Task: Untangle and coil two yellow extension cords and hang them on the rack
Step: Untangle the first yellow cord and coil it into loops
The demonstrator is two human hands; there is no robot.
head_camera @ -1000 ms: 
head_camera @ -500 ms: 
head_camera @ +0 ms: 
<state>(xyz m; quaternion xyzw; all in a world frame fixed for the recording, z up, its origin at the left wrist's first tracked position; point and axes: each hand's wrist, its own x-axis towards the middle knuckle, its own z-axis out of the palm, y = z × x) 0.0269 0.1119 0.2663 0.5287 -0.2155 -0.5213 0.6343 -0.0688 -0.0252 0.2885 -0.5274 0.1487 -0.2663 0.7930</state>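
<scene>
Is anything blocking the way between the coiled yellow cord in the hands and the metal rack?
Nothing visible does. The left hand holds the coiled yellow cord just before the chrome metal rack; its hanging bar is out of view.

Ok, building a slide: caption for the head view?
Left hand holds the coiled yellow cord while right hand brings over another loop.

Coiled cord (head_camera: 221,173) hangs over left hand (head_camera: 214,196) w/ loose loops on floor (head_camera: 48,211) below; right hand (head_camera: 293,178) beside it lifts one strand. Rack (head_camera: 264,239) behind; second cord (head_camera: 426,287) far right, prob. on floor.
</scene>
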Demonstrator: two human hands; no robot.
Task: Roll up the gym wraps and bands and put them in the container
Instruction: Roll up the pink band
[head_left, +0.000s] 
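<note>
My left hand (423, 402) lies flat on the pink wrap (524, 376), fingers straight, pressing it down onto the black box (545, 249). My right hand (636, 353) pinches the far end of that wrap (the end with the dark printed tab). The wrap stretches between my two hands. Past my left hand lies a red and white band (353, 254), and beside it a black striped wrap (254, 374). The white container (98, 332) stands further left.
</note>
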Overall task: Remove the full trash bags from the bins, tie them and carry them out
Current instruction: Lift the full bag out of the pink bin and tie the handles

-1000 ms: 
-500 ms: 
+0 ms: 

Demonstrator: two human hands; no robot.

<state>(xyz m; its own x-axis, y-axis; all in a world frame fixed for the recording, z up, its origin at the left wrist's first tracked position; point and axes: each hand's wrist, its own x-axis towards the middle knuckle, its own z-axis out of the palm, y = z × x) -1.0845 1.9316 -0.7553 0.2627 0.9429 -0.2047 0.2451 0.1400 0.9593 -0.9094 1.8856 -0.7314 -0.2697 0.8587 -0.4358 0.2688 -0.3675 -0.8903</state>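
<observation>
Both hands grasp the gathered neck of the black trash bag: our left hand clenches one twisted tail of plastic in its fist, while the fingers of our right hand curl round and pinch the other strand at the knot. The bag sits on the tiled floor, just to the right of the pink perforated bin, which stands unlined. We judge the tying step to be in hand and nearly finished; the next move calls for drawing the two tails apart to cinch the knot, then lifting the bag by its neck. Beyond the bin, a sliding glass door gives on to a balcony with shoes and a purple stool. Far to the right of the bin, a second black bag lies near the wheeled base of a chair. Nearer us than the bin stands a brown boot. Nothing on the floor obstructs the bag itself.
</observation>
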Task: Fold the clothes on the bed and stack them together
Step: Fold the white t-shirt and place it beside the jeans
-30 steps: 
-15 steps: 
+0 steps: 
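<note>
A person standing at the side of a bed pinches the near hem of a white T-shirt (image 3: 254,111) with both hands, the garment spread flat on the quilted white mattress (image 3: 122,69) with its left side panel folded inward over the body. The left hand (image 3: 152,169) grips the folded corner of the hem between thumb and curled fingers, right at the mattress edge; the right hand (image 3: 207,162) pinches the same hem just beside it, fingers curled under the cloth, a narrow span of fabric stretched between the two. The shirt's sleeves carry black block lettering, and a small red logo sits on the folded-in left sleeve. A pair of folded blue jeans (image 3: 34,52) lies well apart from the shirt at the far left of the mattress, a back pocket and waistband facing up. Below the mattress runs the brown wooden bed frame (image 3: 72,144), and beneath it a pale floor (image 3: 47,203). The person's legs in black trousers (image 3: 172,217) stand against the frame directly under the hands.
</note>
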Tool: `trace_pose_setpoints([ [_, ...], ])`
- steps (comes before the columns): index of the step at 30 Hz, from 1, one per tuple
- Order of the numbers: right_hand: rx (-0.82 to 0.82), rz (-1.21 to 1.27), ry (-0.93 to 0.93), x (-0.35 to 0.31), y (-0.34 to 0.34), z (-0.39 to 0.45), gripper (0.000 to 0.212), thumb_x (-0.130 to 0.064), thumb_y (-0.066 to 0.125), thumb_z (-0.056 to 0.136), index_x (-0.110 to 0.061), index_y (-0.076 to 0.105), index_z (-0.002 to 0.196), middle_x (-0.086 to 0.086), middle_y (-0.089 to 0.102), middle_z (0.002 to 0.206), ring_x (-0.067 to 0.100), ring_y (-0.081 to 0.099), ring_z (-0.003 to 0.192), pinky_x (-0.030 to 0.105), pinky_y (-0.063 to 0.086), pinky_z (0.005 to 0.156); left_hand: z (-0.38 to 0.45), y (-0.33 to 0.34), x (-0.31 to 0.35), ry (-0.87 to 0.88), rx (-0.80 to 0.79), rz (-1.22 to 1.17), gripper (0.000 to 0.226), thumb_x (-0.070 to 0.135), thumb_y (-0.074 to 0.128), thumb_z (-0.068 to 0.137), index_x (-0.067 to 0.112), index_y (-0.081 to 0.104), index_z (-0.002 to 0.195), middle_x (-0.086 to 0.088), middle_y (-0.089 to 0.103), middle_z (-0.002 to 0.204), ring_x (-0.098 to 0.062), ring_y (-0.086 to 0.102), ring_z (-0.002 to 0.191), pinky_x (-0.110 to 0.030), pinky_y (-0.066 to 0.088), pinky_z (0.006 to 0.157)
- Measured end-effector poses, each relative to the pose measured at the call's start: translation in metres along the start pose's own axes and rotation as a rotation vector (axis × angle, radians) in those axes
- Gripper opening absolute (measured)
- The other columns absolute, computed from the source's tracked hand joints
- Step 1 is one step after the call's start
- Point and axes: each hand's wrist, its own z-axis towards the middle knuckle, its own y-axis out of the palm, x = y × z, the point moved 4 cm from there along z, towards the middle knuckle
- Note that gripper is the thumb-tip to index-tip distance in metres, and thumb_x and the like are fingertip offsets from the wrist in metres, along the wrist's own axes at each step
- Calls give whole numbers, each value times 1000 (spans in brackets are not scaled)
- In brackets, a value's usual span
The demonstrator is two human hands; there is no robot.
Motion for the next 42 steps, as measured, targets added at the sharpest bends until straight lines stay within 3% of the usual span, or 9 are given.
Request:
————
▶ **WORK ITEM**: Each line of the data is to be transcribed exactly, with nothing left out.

▶ **ANSWER BOX**:
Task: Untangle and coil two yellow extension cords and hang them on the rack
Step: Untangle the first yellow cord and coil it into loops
The demonstrator is two human hands; there is no robot.
head_camera @ -1000 ms: 
head_camera @ -500 ms: 
head_camera @ +0 ms: 
<state>(xyz m; quaternion xyzw; all in a world frame fixed for the recording, z up, its origin at the left wrist's first tracked position; point and axes: each hand's wrist, its own x-axis towards the middle knuckle, its own z-axis out of the palm, y = z × x) 0.0269 0.1119 0.2663 0.5287 -0.2155 -0.5213 0.6343 -0.0688 -0.0252 0.2885 -0.5274 0.1487 -0.2663 0.7930</state>
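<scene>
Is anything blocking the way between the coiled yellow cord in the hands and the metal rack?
Nothing visible does. The left hand holds the coiled yellow cord just before the chrome metal rack; its hanging bar is out of view.

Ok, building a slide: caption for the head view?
Left hand holds the coiled yellow cord while right hand brings over another loop.

Coiled cord (head_camera: 221,173) hangs over left hand (head_camera: 214,196) w/ loose loops on floor (head_camera: 48,211) below; right hand (head_camera: 293,178) beside it lifts one strand. Rack (head_camera: 264,239) behind; second cord (head_camera: 426,287) far right, prob. on floor.
</scene>
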Demonstrator: two human hands; no robot.
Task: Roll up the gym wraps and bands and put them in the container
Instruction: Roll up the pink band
[head_left, +0.000s] 
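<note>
My left hand (423, 402) lies flat on the pink wrap (524, 376), fingers straight, pressing it down onto the black box (545, 249). My right hand (636, 353) pinches the far end of that wrap (the end with the dark printed tab). The wrap stretches between my two hands. Past my left hand lies a red and white band (353, 254), and beside it a black striped wrap (254, 374). The white container (98, 332) stands further left.
</note>
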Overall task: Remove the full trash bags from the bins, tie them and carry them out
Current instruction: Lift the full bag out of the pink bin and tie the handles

-1000 ms: 
-500 ms: 
+0 ms: 

Demonstrator: two human hands; no robot.

<state>(xyz m; its own x-axis, y-axis; all in a world frame fixed for the recording, z up, its origin at the left wrist's first tracked position; point and axes: each hand's wrist, its own x-axis towards the middle knuckle, its own z-axis out of the palm, y = z × x) -1.0845 1.9316 -0.7553 0.2627 0.9429 -0.2047 0.2451 0.1400 0.9593 -0.9094 1.8856 -0.7314 -0.2697 0.8587 -0.4358 0.2688 -0.3675 -0.8903</state>
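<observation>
Both hands grasp the gathered neck of the black trash bag: our left hand clenches one twisted tail of plastic in its fist, while the fingers of our right hand curl round and pinch the other strand at the knot. The bag sits on the tiled floor, just to the right of the pink perforated bin, which stands unlined. We judge the tying step to be in hand and nearly finished; the next move calls for drawing the two tails apart to cinch the knot, then lifting the bag by its neck. Beyond the bin, a sliding glass door gives on to a balcony with shoes and a purple stool. Far to the right of the bin, a second black bag lies near the wheeled base of a chair. Nearer us than the bin stands a brown boot. Nothing on the floor obstructs the bag itself.
</observation>
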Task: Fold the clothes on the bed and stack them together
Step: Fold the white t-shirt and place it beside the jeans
-30 steps: 
-15 steps: 
+0 steps: 
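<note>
A person standing at the side of a bed pinches the near hem of a white T-shirt (image 3: 254,111) with both hands, the garment spread flat on the quilted white mattress (image 3: 122,69) with its left side panel folded inward over the body. The left hand (image 3: 152,169) grips the folded corner of the hem between thumb and curled fingers, right at the mattress edge; the right hand (image 3: 207,162) pinches the same hem just beside it, fingers curled under the cloth, a narrow span of fabric stretched between the two. The shirt's sleeves carry black block lettering, and a small red logo sits on the folded-in left sleeve. A pair of folded blue jeans (image 3: 34,52) lies well apart from the shirt at the far left of the mattress, a back pocket and waistband facing up. Below the mattress runs the brown wooden bed frame (image 3: 72,144), and beneath it a pale floor (image 3: 47,203). The person's legs in black trousers (image 3: 172,217) stand against the frame directly under the hands.
</note>
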Tool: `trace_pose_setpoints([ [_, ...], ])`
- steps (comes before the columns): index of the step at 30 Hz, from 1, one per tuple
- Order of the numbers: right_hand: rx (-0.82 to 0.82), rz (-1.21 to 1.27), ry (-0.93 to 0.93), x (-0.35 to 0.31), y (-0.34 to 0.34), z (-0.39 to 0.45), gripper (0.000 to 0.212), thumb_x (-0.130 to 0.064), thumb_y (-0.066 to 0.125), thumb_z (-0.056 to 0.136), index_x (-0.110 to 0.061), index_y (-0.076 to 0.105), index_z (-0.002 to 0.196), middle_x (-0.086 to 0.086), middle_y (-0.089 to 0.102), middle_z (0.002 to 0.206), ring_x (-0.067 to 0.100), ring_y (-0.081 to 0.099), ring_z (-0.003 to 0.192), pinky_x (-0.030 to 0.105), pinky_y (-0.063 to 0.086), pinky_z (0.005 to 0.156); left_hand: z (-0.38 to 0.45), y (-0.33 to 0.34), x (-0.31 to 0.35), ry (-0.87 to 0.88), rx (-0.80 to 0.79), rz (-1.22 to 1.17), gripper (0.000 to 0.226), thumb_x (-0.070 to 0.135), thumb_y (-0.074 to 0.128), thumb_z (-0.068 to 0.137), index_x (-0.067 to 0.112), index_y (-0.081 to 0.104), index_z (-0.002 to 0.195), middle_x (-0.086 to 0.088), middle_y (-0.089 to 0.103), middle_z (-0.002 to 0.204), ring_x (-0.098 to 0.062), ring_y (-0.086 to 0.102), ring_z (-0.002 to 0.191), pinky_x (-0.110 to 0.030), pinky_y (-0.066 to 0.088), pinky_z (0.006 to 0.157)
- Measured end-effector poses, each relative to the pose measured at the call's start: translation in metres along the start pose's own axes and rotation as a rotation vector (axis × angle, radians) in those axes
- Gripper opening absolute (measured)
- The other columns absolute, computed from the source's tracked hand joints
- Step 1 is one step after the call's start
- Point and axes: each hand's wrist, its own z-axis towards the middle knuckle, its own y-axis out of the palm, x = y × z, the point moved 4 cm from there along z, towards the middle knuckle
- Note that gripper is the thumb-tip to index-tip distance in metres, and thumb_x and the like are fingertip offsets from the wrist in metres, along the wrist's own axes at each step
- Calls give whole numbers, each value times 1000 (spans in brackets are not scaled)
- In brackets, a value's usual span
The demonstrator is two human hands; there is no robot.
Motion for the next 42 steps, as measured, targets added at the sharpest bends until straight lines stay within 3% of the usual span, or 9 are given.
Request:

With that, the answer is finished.